A charter member of the BIG EAST, Connecticut currently owns the top all-time regular-season winning percentage in conference history at .812 (363-84). Notre Dame joined the BIG EAST in 1995-96, building up the second-best regular-season winning percentage in the league’s record books at .758 (188-60). However, last season marked the first time since the conference expanded to 16 schools five years ago (and introduced its current scheduling format) that the Fighting Irish and Huskies faced off twice in the regular season.

Connecticut leads the all-time series with Notre Dame, 25-4, and has won nine in a row against the Fighting Irish, including all three meetings last year. However, Notre Dame got progressively closer to the Huskies in each of their three matchups, with the third act in the BIG EAST Championship semifinals (a 59-44 Connecticut win in Hartford) proving to be arguably the Huskies’ stiffest test prior to its NCAA title game win over Stanford, which capped Connecticut’s second consecutive 39-0 campaign.

“The Notre Dame-Connecticut series is one of the great rivalries in women’s basketball and last season proved to be no exception,” Fighting Irish head coach Muffet McGraw said. “These games are beneficial in so many ways, particularly when it comes to preparing for the postseason and we’re looking forward to next year’s matchups with UConn.”

All told, Notre Dame will play six of its eight conference home games next year against teams that advanced to the postseason in ’09-10, led by Connecticut, Georgetown, St. John’s and Rutgers.

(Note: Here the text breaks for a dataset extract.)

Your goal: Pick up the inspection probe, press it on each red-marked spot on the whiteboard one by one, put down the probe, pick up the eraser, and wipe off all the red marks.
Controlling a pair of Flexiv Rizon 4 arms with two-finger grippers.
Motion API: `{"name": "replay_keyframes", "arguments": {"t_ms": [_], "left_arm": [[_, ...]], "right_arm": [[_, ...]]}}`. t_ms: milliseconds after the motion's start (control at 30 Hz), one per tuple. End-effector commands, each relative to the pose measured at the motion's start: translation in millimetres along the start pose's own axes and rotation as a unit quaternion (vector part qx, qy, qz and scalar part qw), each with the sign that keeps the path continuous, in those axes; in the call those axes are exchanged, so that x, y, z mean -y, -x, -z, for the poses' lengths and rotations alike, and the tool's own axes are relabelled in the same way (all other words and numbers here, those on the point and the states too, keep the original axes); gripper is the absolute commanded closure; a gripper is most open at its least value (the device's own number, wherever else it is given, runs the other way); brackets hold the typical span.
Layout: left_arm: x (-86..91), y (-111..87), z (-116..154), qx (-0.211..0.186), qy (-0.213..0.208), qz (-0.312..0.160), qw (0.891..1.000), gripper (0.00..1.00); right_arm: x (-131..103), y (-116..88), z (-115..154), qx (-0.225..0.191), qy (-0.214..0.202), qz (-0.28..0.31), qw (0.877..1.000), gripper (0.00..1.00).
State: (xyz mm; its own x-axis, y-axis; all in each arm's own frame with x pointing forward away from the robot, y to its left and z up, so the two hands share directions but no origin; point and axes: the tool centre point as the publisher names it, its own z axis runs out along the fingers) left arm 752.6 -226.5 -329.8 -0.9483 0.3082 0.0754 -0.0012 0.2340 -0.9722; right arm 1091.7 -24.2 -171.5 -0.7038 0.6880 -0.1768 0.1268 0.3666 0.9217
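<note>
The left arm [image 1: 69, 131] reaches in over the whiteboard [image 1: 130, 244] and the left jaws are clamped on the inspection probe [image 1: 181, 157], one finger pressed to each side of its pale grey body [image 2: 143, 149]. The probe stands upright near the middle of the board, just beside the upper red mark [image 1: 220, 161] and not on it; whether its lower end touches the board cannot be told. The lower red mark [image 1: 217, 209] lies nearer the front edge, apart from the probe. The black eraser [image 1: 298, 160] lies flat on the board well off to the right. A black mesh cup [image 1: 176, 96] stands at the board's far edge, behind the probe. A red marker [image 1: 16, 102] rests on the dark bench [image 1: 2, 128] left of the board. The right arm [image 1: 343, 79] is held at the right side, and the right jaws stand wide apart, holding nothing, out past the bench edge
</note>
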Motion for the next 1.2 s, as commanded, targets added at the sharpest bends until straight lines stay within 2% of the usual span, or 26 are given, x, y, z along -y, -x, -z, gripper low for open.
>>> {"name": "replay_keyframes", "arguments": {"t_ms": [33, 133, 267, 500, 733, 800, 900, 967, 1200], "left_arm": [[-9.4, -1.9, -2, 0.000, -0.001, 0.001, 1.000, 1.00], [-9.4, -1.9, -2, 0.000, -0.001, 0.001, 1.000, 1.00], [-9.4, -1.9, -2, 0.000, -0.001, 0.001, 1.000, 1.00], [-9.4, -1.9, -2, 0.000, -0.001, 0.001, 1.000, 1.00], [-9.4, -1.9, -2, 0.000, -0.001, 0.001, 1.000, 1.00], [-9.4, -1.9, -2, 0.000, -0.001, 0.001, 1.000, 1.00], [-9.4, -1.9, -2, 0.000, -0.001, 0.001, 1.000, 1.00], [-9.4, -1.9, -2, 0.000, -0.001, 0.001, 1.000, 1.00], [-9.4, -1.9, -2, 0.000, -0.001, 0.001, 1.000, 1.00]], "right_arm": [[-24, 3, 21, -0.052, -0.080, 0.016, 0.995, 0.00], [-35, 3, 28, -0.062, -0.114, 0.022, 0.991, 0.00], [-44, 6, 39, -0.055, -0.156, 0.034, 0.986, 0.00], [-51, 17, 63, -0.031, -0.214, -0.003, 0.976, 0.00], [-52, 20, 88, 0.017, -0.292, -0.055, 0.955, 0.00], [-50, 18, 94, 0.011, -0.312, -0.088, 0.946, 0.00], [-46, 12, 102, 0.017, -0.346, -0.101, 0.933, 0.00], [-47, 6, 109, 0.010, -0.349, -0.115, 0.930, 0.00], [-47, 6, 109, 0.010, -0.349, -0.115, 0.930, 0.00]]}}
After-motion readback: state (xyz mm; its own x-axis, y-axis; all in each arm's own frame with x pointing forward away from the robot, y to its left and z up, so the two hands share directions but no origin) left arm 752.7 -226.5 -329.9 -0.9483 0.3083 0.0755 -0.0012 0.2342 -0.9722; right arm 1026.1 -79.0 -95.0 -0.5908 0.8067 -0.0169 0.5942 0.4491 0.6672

The other visitors to Purcell Pavilion next season will be: Cincinnati, Louisville (Women’s Basketball Invitational first round), Seton Hall and Syracuse (WNIT quarterfinals).

Likewise, seven of Notre Dame’s eight road contests in BIG EAST play next season will come against ’09-10 postseason qualifiers.

The featured BIG EAST road trip for the Fighting Irish next season will be West Virginia, with the Mountaineers having advanced to the second round of last year’s NCAA Championship before falling to San Diego State. Notre Dame also will travel to DePaul (NCAA first round), Marquette (WNIT second round), Pittsburgh (WNIT first round), Providence (WNIT quarterfinals), South Florida (WNIT first round) and Villanova during the coming year.

The rationale in determining the repeat opponents for the upcoming season was as follows: providing additional television inventory, competitive issues/RPI implications and geographic rivalries/minimizing travel costs. The sites for all of next year’s conference matchups simply are reversed from the 2009-10 season.

The full 2010-11 schedule for the Fighting Irish will be announced at a later date, following approval from the University’s Faculty Board on Athletics. A complete list of dates and tip times for all of Notre Dame’s games next season also will be released at that point.

The Fighting Irish are coming off a 2009-10 season that saw them post a 29-6 record and elebrated a magnificent `09-10 season that culminated with a 29-6 record (the third-highest win total in program history) and Notre Dame’s eighth NCAA Sweet 16 appearance in the past 14 years, as well as a top-11 ranking in the final Associated Press (7th) and ESPN/USA Today (11th) polls.